*WORK INSTRUCTIONS*
Where the word "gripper" occurs in a line of the data, return the whole line.
--- DATASET EXTRACT ---
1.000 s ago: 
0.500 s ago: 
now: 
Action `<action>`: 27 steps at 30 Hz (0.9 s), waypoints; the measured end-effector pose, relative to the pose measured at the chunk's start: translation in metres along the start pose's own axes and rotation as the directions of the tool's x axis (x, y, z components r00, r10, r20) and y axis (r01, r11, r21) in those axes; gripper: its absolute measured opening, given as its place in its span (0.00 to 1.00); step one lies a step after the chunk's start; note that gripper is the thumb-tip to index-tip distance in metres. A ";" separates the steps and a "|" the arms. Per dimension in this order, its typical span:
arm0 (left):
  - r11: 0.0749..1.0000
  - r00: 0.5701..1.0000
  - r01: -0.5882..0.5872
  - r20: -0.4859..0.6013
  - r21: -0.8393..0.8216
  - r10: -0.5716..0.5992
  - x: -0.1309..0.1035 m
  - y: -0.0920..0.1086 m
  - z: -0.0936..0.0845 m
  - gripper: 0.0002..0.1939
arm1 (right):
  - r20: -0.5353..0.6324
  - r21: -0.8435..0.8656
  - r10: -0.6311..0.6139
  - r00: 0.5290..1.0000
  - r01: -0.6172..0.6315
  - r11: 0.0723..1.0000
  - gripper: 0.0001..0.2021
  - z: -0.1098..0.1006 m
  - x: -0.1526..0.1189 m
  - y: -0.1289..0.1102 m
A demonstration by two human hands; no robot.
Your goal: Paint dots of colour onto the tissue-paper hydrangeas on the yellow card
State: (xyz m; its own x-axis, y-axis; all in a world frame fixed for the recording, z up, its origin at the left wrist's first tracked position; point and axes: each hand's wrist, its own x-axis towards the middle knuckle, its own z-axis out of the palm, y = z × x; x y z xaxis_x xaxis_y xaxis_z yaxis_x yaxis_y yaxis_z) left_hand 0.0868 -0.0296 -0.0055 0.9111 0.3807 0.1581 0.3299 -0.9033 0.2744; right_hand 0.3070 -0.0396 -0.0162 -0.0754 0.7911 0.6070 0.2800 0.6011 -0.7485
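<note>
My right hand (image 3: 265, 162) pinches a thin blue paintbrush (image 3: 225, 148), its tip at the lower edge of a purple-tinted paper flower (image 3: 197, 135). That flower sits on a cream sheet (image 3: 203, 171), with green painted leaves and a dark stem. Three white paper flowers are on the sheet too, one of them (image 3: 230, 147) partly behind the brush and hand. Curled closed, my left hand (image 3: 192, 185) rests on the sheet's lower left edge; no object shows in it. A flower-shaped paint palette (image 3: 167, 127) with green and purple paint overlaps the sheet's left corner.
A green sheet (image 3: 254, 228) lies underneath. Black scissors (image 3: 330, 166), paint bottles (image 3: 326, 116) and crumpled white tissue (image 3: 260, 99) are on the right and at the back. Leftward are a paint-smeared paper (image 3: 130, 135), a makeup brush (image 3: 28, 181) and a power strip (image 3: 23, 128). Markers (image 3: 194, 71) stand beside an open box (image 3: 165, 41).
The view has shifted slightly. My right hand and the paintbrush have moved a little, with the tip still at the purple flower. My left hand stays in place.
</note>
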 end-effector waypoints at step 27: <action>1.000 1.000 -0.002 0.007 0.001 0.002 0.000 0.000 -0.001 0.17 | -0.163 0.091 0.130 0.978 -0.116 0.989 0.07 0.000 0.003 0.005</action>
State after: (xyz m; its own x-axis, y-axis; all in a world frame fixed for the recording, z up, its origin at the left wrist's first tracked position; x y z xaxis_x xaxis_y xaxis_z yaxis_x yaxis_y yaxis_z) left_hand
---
*FINAL ANSWER*
Action `<action>`: 27 steps at 30 Hz (0.9 s), waypoints; the measured end-effector pose, relative to the pose measured at the chunk's start: translation in metres along the start pose's own axes and rotation as the directions of the tool's x axis (x, y, z components r00, r10, r20) and y axis (r01, r11, r21) in those axes; gripper: its absolute measured opening, given as its place in its span (0.00 to 1.00); step one lies a step after the chunk's start; note that gripper is the thumb-tip to index-tip distance in metres. A ";" separates the steps and a "|" the arms. Per dimension in this order, its typical span:
  - gripper: 0.0002..0.1939
  - gripper: 0.0001..0.2021

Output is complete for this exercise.